La fidelidad de Filadelfia se manifiesta en medio de este mundo, en aparente pequeñez e impotencia. Observemos lo que la caracteriza:
- poca fuerza, pero el Señor tiene abierta ante ella la puerta del Evangelio;
- fidelidad al Señor: Él será fiel a su promesa: «Vengo pronto» (v. 11);
- adhesión a su Palabra; su «nombre nuevo» (v. 12) será la parte de los que pertenecen a ella;
- el oprobio del mundo; se encontrará con la aprobación pública: «para que sepan que yo te he amado» (v. 9).
Esta Iglesia no es reprobada, como tampoco lo es Esmirna. Pero estamos entre los “herederos responsables” de Filadelfia. Que el Señor nos ayude a mostrar nuestro carácter, y así no perder nuestra corona (v. 11). Porque a él le agrada más dar la corona que recibirla.
Escuchemos la preciosa declaración: «Al que venciere, haré que sea una columna en el templo de mi Dios, y no saldrá más de allí; y escribiré sobre él el nombre de mi Dios, y el nombre de la ciudad de mi Dios, la nueva Jerusalén, que desciende del cielo, de mi Dios, y mi nombre nuevo» (v. 12).
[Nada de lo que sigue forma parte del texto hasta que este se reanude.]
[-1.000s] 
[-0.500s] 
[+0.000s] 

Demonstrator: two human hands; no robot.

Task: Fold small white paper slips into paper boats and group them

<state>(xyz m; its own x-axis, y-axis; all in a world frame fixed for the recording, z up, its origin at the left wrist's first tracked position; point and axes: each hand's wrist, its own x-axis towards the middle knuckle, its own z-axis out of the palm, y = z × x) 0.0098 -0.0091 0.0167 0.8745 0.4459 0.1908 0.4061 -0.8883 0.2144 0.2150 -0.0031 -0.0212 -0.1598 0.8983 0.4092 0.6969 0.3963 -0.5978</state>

El Señor puede permitir un despertar –parcial– antes de su muy próxima venida. Pero esto presupone una confesión real de nuestra tibieza y de todas nuestras faltas personales. Ciertamente, debemos reconocer ante él nuestro retraso en poner en práctica –para su gloria– las enseñanzas de la maravillosa Palabra de Dios.
La presencia del Señor en medio de su pueblo reunido es real. Quiere hacer arder nuestros corazones como lo hizo con aquellos 2 discípulos de Emaús. Entró en su casa para quedarse con ellos, y allí al fin le reconocieron (Lucas 24:31). ¿Hace arder hoy realmente nuestro corazón? Solo él lo merece.